Vittime due volte

La costruzione sociale del ruolo della vittima definisce tale un soggetto innocente, indifeso, destinatario di ingiustizie e violenze incomprensibili. Storicamente prevede che essa sia associata a diversi requisiti per poter essere definita tale: innocenza, purezza, superiorità morale, assenza di responsabilità. Questa definizione è quella socialmente più accettata, più diffusa a livello mediatico, che però semplifica, dividendo il mondo tra “buoni e cattivi”, “meritevoli e non”. La “vittima”, in questo contesto, non ha molto scampo se non incorrere in quel processo chiamato “Vittimizzazione secondaria”, ossia sentirsi nuovamente “parte lesa” durante il procedimento di denuncia, che, come abbiamo ormai capito anche dagli attuali fatti di cronaca, comporta biasimo, giudizio morale, etichettamento, analisi della propria moralità e via dicendo.

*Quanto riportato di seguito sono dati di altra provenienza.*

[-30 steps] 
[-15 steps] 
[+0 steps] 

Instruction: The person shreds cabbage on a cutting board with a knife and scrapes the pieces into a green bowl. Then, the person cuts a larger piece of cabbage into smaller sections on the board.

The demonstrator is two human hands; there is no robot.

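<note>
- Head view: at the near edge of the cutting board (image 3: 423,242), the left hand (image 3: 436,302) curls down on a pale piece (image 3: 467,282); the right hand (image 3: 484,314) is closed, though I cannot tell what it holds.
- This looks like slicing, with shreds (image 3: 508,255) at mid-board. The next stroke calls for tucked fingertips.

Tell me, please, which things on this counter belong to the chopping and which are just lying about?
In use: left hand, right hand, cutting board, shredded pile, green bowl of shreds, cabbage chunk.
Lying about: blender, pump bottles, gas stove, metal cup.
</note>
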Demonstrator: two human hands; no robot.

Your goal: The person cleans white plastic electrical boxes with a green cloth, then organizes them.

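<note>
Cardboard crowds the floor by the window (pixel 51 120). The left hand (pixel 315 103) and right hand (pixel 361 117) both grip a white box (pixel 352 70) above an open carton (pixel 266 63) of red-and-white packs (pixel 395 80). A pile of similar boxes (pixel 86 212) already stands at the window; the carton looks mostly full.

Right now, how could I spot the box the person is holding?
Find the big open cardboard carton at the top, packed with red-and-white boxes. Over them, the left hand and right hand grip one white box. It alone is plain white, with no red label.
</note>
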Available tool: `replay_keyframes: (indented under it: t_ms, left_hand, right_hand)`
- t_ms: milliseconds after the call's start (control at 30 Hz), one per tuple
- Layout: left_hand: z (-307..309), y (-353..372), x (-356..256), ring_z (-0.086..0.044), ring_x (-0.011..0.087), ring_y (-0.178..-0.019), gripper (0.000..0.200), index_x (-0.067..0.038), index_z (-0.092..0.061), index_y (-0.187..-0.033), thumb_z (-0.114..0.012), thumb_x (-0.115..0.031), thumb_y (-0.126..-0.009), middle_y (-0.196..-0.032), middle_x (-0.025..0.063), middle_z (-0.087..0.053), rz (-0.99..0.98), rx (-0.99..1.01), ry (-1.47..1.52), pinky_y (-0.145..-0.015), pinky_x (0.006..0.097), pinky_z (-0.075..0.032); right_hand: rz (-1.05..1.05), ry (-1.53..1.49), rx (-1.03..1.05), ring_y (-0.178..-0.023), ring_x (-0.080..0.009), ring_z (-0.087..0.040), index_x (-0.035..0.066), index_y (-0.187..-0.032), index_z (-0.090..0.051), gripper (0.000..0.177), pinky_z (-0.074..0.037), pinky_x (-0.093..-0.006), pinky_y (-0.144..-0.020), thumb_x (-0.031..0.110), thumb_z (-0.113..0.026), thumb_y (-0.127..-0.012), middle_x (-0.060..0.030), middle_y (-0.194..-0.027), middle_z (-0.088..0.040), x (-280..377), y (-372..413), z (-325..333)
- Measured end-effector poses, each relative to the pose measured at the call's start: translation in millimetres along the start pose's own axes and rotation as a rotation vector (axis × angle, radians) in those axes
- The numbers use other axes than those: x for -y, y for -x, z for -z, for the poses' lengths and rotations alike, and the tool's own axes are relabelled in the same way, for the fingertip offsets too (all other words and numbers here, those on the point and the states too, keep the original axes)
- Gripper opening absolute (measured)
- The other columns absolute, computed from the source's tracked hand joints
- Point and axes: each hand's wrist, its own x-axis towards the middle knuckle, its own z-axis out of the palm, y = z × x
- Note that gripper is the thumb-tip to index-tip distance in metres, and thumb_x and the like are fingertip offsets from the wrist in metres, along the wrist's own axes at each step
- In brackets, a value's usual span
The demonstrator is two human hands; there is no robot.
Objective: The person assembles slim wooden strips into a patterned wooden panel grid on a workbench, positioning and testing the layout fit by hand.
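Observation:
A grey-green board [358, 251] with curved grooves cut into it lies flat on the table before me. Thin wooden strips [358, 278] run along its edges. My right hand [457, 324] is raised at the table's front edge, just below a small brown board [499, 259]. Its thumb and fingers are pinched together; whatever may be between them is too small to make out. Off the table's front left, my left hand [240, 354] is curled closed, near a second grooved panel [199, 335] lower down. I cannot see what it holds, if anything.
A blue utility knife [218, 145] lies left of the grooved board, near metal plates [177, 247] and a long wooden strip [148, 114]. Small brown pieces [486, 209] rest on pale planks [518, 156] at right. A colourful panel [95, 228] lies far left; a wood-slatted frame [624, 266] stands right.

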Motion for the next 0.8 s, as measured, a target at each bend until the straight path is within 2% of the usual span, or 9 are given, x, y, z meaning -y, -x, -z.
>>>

Se analizziamo la parola “vittima”, dal latino victima, capiamo come vi sia una convergenza di due termini: da una parte il termine “vincire “, che rimanda ad una condizione di immobilità, impossibilità di reagire tipica dei soggetti sacrificali; dall’altra abbiamo il termine “vincere“, ossia l’azione di colui che ha vinto all’interno di un conflitto. Al soggetto a cui viene imposta l’etichetta di “vittima”, perciò, non resta molto da fare; entrerà a far parte di un retaggio culturale sfavorevole, col quale è difficile empatizzare; una condizione di patimento che chiama le altre persone a prendere le distanze.

In letteratura ormai si tende infatti a parlare di “persona offesa”, piuttosto che di vittima, non solo per l’impatto che ha sulla società e quindi sul rischio di vittimizzazione secondaria, ma soprattutto per rispetto a quelli che possono essere ostacoli personali (la difficoltà a riconoscersi come vittima, per ciò che comporta, ossia sentirsi vulnerabili, deboli e indifesi) e socio-culturali (parametri “accettabili” per definire una vittima come tale, ossia quelli citati sopra).

Riassumendo: la persona offesa, oltre alle ripercussioni fisiche e psicologiche alla quale è stata sottoposta con il danno arrecatole, si troverà a dover pensare:

-alle difficoltà che incontrerà per ottenere giustizia;

-ai costi elevati da sostenere (in termini economici e di tempo)

-alla posizione scomoda che dovrà assumere (testimonianza all’interno del procedimento penale)

-al timore dell’insuccesso (non essere riconosciuta “parte lesa”)

-all’esposizione a nuove forme di vittimizzazione (la suddetta vittimizzazione secondaria) da parte delle istituzioni, dei media, della società.

Ci chiediamo ancora come mai le persone offese non denuncino subito l’accaduto? Siamo pronti a comprendere che vi è una netta distinzione tra quelle che noi consideriamo “vittime” che in realtà fanno parte di un retaggio arcaico di idealizzazione, e le “vittime reali”?

Tantissima strada c’è ancora da fare, perché spessissimo, per non dire sempre, chi si trova in questa condizione si trova a perdere la fiducia più volte: nell’altro, nelle istituzioni, nella società e, cosa più grave, in se stessa.